Sur le caractère abusif de la procédure
L’appelant sollicite de la cour d’infirmer la décision du conseil de prud’hommes qui l’a condamné à payer la somme de 500 euros de dommages et intérêts au titre du caractère abusif de ses demandes.
La société J.I.R est irrecevable en sa demande en paiement de dommages et intérêts qui ne peut être présentée que par son liquidateur.
En tout état de cause, il convient de rappeler que s’agissant de l’amende civile, si l’article 32-1 du code de procédure civile énonce que celui qui agit en justice de manière dilatoire ou abusive peut être condamné à une amende civile d’un maximum de 10.000 euros, sans préjudice des dommages-intérêts qui seraient réclamés, elle ne peut être prononcée qu’à l’initiative du juge et non des parties qui n’ont aucun intérêt au prononcé d’une amende civile à l’encontre de leur adversaire.
Dés lors la demande de la société J.I.R sur le fondement de cet article était également pour ce motif irrecevable.
Le jugement déféré est donc infirmé sur ce point et la société J.I.R déclarée irrecevable en sa demande.
Sur les autres demandes
Le jugement déféré doit être confirmé concernant la charge des dépens, M. [P] qui succombe étant également tenu aux dépens d’appel.

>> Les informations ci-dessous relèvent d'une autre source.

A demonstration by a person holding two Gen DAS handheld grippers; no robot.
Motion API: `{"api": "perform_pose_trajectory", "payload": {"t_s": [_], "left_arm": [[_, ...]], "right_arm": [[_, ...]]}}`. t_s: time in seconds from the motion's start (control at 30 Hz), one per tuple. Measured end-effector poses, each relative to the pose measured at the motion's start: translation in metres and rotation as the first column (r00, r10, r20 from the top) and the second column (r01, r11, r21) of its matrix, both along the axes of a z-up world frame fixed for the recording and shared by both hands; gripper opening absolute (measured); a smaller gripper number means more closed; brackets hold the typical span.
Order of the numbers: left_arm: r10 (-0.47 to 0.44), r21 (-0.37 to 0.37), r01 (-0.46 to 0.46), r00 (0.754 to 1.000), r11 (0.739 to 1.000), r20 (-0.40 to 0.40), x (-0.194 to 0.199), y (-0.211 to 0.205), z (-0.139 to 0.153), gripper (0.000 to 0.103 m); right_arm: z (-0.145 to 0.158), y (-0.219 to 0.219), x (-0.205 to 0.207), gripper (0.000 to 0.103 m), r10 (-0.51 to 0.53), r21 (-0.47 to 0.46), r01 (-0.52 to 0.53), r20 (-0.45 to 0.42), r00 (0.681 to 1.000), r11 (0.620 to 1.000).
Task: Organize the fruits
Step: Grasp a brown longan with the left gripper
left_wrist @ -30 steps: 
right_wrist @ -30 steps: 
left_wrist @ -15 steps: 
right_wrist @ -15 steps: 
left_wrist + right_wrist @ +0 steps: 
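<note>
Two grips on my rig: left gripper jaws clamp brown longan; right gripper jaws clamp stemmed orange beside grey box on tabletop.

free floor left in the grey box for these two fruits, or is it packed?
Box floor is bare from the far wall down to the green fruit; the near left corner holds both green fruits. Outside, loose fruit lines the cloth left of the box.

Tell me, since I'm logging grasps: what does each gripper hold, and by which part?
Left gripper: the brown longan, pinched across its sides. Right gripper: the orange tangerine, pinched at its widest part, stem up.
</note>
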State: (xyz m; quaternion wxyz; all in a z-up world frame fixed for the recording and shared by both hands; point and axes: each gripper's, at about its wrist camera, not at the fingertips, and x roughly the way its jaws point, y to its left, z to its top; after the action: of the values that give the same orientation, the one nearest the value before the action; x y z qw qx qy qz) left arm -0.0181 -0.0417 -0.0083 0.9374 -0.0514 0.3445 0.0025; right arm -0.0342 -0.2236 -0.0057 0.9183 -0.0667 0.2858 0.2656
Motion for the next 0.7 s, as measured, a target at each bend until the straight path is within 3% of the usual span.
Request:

En revanche l’équité ne commande pas de faire application de l’article 700 du code de procédure civile en première instance par voie d’infirmation comme en appel.
PAR CES MOTIFS
La cour statuant publiquement par arrêt réputé contradictoire et mis à disposition au greffe,
Confirme le jugement rendu le 8 décembre 2022 par le conseil de prud’hommes de Saint-Denis de la Réunion sauf en ses dispositions sur les condamnations de M. [P] à payer à la SAS Journal de l’Ile de la Réunion les sommes de :
— 22.071,13 euros à titre de répétition d’un indu d’indemnité de licenciement,
— 500 euros au titre de l’indemnité pour 'recours abusif',
— 500 euros au titre de l’article 700 du code de procédure civile,
Statuant des seuls chefs infirmés et ajoutant :
Déclare la SAS Journal de l’Ile de la Réunion irrecevable de ses demandes en répétition d’un trop-perçu d’indemnité de licenciement et au titre du caractère abusif des demandes de M. [P] ;
Dit n’y avoir lieu de faire application des dispositions de l’article 700 du code de procédure civile en première instance comme en appel,
Condamne M. [P] aux dépens d’appel.
Le présent arrêt a été signé par Madame Agathe Aliamus, conseillère, et par Mme Delphine SCHUFT, greffière à laquelle la minute de la décision a été remise par le magistrat signataire.